What the exercise asks » Find how many lines in the material below hold the word "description". Reply with that figure alone.

Supplied material »
——
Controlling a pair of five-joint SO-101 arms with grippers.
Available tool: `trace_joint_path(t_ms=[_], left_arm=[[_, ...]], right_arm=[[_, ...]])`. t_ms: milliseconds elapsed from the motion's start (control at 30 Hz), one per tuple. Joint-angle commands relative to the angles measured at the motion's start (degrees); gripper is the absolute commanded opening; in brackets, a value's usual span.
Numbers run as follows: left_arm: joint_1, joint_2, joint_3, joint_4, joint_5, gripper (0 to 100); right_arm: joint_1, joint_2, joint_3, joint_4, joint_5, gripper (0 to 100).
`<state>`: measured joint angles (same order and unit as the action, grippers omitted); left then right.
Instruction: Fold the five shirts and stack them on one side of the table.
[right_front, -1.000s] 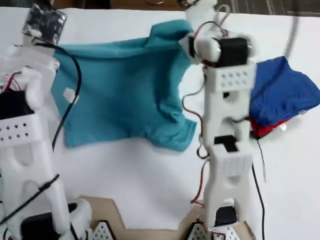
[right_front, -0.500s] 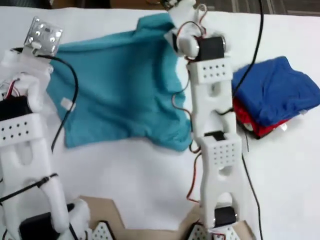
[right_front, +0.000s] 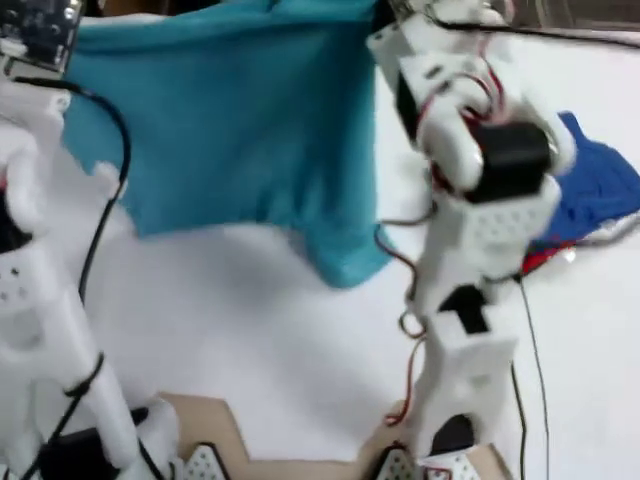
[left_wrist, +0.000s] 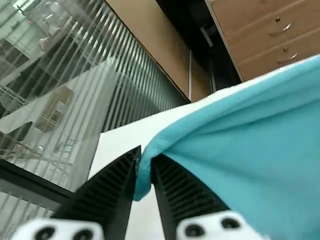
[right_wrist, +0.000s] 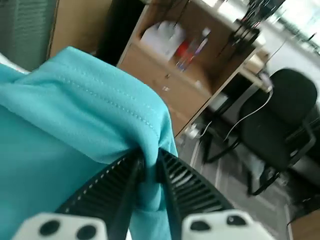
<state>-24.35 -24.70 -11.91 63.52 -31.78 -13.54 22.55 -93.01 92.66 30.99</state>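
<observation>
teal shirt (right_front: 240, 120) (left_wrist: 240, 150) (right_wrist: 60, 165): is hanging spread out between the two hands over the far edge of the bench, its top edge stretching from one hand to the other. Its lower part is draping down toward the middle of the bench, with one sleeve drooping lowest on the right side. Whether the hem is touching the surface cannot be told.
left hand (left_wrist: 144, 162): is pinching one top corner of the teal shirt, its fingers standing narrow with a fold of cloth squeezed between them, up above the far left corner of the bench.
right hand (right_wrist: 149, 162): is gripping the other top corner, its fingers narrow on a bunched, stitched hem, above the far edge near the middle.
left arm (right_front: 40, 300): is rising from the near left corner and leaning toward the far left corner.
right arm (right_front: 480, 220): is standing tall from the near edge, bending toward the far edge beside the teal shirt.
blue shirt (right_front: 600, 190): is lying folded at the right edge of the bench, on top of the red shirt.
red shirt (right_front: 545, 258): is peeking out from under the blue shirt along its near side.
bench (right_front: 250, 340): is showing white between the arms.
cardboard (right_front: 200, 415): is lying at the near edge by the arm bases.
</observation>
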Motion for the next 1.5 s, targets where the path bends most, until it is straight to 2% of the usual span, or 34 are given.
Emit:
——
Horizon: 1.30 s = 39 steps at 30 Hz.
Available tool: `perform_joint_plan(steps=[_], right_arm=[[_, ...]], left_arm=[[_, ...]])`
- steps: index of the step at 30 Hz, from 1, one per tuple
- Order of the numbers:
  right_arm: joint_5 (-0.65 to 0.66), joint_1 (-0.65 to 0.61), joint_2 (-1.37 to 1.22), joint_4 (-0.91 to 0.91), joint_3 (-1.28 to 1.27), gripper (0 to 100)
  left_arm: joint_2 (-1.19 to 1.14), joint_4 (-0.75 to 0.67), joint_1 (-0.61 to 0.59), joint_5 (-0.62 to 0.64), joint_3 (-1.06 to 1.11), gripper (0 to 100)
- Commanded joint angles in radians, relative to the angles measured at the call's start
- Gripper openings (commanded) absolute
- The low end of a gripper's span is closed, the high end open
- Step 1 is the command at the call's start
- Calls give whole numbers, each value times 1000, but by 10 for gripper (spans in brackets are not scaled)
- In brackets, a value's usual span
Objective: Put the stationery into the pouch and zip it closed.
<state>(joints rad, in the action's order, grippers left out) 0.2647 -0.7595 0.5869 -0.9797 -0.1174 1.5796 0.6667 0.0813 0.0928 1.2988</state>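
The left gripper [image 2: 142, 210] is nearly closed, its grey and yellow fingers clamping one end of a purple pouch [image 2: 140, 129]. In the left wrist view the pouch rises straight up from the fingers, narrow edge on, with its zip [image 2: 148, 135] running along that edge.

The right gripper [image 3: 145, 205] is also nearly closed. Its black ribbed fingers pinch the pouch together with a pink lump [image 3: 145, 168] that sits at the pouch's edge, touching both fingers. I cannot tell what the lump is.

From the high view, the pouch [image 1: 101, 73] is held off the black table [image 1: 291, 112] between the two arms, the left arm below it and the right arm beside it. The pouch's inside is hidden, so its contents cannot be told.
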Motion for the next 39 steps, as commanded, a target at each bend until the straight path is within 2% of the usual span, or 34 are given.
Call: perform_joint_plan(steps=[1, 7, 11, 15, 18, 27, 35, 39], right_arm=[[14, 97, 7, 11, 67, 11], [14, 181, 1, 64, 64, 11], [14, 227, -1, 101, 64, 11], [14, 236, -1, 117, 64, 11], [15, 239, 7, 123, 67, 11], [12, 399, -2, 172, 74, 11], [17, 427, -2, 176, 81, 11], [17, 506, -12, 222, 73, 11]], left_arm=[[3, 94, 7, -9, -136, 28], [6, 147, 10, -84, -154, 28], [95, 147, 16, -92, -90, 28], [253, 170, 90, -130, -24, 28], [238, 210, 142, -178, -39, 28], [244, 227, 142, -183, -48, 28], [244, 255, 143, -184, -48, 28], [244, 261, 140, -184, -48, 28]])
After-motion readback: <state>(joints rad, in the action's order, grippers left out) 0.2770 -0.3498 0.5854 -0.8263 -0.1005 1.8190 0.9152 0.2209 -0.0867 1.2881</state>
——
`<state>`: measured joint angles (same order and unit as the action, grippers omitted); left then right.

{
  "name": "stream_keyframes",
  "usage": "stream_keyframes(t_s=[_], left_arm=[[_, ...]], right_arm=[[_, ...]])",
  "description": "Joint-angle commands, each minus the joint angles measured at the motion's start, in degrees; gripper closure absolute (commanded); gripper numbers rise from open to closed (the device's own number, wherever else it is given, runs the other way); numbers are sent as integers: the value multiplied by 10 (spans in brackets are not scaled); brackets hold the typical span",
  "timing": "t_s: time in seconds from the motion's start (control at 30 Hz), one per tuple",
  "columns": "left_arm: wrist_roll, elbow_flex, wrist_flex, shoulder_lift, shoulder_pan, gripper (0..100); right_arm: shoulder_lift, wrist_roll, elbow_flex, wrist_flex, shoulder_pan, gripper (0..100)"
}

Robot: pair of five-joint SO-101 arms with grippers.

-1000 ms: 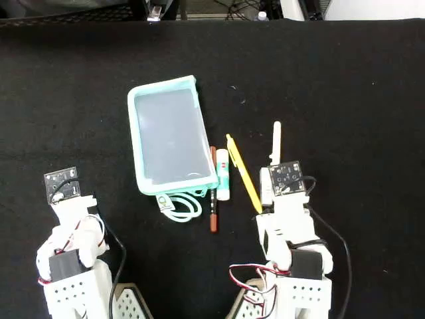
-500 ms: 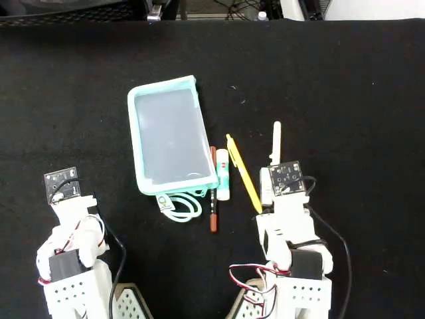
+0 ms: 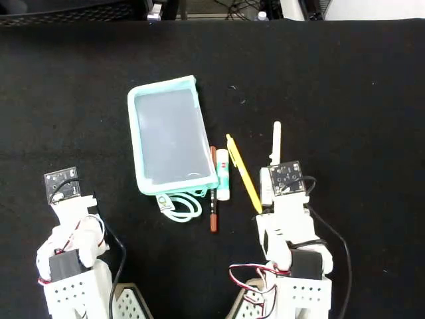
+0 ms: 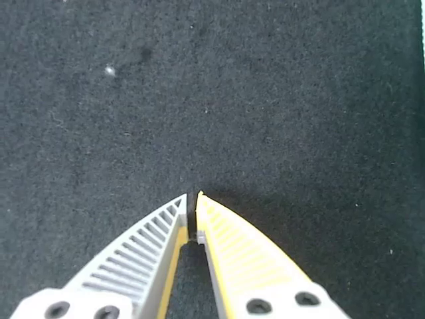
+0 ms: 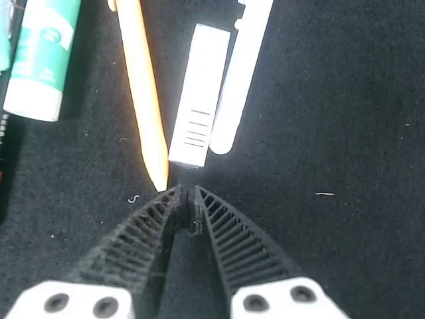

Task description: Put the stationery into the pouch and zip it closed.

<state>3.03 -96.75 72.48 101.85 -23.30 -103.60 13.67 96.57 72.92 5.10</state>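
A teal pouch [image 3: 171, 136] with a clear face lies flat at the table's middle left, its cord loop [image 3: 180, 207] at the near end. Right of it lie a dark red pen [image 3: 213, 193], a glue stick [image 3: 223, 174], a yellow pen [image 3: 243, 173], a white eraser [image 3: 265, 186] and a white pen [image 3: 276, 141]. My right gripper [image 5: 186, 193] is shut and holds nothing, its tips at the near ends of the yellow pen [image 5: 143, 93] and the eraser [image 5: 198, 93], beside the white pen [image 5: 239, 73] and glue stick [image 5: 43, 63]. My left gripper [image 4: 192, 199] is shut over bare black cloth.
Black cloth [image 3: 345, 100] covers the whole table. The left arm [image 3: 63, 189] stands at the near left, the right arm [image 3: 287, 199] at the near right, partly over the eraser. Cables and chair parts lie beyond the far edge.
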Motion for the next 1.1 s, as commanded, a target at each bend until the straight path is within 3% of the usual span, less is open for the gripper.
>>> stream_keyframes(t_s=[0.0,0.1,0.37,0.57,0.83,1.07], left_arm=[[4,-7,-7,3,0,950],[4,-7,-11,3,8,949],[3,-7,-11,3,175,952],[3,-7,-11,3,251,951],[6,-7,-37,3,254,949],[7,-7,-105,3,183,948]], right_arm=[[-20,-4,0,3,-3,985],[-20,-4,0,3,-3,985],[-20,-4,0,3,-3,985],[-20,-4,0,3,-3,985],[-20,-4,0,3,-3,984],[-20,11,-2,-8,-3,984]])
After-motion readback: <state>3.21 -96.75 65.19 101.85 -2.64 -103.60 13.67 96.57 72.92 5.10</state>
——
Written answer » 2